When the Fertility Fairy Goes MIA


A_Daniela“Are you going to have more kids?”

I look at my only child, playing and grinning from ear to ear. God, I love him.

I feel a stab in my heart as disappointment and grief flood in. I don’t want him to be alone in life. But his dad and I have been trying for another baby for years, and at this point the odds are pretty low that the dream will come true.

I don’t blame the person for asking. Obviously, we have one child—the assumption would be that we are capable of having another.

She doesn’t know my story.

“Yes, we would love to. It just isn’t happening for us.”


That usually shuts people up. Sometimes it opens the door for unsolicited advice and comments like, “As soon as my friends adopted they conceived,” or, “When you stop trying, it will happen! LOL!”

Yes. LOL.

We tried for five years to have another child. Hormones, treatments, counting days of my cycle. You name it, we did it.

We had “unexplained secondary infertility.” Which felt worse than any confirmed diagnosis. There were no answers to what we were walking through.

I was in a state of constant grief. Grieving for a life I never had. I felt a devastating loss and my heart was broken.

It wasn’t something I could just get over. I was trying to find a way to live with it.

My infertility nearly destroyed some of my relationships. It felt like the fertility fairy was waving her magic wand, knocking up everyone in my world.

She knocked up:

Those who weren’t even trying.

Those who didn’t want a baby.

The ones that just started trying five seconds ago.

The girl in the lunch room that wore ten plastic barrettes in her unwashed hair, and ceremoniously licked out her lunch container at the end of every meal.

Both my sisters.

My two best friends.

Everyone. Except me.

I could see the people I loved were afraid to tell me their news,  even though it held so much joy. But this was a joy I was unable to share.

I wanted to feel it. I wanted to celebrate with them. But so I was consumed in my grief, I could barely see the end of my nose. I wish I could have been stronger. I wish I hadn’t been jealous.

Whenever I could escape from the moment, there would be tears of self-pity. Oceans of tears.

I just couldn’t understand. Why everyone else and not me?

There is a scene in the movie Julie & Julia. Julia Child is in her kitchen with her adorable husband. She is propped up on the edge of the kitchen counter opening a letter from her sister. She falters mid-read and her husband asks her what is the news.

“It’s my sister—she’s pregnant,” she says through tears. “I am just so happy for her.”

I wept as the scene unfolded, as her husband held her in his arms and they shared their mutual loss of something they never had.

It must have been hard for those closest to me to tell me their news. Knowing that their happiness would probably cause me misery.

And it did make me miserable.

One time I was driving to the hospital because my friend’s son had arrived. A gift was wrapped on the seat beside me. This pregnancy had been really hard on me—I hadn’t even gone to her baby shower. Maybe it was the timing. I couldn’t stop the tears from falling. I finally gave up and turned around, crying all the way home, so sad I couldn’t share in her happiness.

I wish I could tell you there were some magic words that make this easier for both sides. But I can only offer what I know. Everyone’s journey is so different.

I had to pull back from my pregnant friends as their bellies swelled with life and I wore my cross of barrenness. I loved them, but I just couldn’t rise above my grief. Being on hormone therapy made this even harder. Mood altering hormones left me without one reasonable feeling or thought.

I felt guilty for not being better than my situation. I never stopped loving my friends, and when the babies came, I loved them too. It became easier for me after their arrivals.

I was there when my twin sister birthed my little nephew. I saw him arrive in this world. And I loved him. Adored him.  He filled a hole in my life and I lavished him with Auntie-love. At family dinners, I allowed others to hold him for two minutes, but then he was mine.

Then one day, my grief and I learned to live together.

I am not sure exactly what it was that changed, but one day I just realized I could choose to live or I could choose to mourn.
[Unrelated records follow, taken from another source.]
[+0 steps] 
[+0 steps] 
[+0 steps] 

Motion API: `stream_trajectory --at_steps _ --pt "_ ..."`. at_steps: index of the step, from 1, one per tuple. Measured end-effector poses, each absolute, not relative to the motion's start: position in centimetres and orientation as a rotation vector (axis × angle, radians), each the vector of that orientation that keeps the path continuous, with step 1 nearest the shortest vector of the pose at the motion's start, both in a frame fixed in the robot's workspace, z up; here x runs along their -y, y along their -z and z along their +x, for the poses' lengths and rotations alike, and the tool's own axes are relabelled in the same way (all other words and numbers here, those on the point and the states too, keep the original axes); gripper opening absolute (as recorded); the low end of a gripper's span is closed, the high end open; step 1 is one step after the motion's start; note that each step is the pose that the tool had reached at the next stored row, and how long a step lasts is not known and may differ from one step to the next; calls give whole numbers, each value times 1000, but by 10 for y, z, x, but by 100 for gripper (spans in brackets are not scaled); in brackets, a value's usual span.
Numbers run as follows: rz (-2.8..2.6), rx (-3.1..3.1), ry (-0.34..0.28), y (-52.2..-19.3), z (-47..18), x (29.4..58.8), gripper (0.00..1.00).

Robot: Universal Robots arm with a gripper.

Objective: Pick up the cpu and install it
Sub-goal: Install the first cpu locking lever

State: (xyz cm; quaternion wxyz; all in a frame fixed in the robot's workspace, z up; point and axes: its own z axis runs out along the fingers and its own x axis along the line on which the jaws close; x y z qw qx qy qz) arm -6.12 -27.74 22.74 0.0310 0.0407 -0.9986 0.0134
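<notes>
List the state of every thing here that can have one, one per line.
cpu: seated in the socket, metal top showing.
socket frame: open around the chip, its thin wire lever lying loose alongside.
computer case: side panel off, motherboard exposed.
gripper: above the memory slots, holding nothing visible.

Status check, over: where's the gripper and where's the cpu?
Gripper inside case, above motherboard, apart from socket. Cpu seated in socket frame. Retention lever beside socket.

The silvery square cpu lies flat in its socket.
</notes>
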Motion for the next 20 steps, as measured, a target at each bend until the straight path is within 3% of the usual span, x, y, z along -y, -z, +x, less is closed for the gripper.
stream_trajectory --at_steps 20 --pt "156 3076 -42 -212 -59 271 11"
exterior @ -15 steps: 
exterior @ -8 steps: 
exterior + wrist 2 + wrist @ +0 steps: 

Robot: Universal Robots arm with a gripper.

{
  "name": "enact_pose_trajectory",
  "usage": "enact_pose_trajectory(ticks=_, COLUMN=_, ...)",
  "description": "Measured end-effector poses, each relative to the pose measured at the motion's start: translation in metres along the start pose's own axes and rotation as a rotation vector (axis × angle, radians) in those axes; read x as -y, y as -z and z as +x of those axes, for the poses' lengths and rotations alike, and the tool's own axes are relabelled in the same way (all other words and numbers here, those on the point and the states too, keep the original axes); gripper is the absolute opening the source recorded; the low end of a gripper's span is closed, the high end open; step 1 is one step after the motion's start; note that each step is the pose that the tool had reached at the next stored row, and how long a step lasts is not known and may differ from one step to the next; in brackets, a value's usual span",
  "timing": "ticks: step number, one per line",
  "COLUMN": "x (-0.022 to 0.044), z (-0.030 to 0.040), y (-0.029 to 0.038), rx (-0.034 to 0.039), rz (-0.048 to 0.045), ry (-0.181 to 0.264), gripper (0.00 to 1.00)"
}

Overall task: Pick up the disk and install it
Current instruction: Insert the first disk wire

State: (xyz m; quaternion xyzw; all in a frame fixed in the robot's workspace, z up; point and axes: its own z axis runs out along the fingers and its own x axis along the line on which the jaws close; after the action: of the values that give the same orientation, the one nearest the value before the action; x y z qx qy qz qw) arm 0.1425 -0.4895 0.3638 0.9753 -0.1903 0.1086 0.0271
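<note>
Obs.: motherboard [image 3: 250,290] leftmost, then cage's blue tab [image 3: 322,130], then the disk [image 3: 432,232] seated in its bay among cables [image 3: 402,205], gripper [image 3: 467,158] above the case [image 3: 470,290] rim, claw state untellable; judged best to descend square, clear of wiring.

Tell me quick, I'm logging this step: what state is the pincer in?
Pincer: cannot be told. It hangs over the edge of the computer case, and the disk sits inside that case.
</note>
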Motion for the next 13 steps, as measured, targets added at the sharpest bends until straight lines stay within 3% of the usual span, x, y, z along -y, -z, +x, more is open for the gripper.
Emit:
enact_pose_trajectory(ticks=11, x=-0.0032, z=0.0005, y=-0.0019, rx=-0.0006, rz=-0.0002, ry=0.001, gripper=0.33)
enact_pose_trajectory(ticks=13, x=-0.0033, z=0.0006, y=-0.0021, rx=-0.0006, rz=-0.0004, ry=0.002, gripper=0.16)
The grief  was still there, but it didn’t rule my heart. I didn’t know what the future held for me, but I had learned to trust God. Promises of joy were being whispered from heaven.

So I found peace. And my relationships were restored.

Then I got pregnant.

This may seem like a “stop trying and it will happen” story. But it’s not.
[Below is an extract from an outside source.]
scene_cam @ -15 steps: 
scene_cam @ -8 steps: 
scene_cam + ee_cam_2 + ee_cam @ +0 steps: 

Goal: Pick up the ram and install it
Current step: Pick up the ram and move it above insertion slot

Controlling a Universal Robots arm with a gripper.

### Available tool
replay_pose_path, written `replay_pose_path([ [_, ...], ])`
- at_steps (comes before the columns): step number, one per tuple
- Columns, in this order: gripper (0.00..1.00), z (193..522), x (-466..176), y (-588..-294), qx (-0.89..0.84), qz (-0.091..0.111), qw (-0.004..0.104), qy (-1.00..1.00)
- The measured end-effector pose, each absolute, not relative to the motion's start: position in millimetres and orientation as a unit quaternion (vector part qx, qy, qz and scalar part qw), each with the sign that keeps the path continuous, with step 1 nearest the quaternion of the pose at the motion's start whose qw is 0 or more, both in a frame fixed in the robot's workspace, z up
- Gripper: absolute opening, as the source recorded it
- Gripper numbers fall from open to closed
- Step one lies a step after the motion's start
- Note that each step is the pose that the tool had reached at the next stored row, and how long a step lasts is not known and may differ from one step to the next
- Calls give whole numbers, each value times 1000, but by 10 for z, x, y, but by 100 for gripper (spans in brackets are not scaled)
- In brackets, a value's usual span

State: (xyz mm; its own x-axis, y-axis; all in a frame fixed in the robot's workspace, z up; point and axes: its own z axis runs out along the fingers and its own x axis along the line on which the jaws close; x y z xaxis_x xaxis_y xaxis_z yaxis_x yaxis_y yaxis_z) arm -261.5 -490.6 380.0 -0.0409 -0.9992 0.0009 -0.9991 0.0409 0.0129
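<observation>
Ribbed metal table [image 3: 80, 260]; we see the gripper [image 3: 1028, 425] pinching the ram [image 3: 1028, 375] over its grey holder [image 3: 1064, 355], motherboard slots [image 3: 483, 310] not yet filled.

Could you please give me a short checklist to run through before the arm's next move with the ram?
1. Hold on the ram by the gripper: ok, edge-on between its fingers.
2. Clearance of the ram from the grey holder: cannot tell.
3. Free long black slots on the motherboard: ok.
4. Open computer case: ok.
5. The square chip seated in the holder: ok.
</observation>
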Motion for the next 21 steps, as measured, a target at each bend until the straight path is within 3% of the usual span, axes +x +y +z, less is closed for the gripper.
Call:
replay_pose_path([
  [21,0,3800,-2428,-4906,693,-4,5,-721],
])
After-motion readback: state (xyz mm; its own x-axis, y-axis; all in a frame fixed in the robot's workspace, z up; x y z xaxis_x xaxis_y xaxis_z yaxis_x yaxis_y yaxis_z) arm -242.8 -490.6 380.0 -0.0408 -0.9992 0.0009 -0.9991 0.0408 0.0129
It is a “learning to find joy in the hard places” story. Because when I really learned to lean into what God had for me, it didn’t matter anymore what the end looked like.

When I meet women today that are walking this season of life, I have a hard time finding the right words. I just want to grab them and squeeze the crap out of them. I don’t want to tell them about my miracle, Oliver. Because my heart breaks that they are still waiting for theirs.

I want them to know that they will have a beautiful story. But all of our stories look different.

So what can you do for someone who is close to you and walking this out?

If she pulls away, love her.

If she misses your baby shower, love her.

If she doesn’t come to the hospital, love her.

Because during those missed moments there is a good chance she was curled up in a ball somewhere, wishing she could be bigger.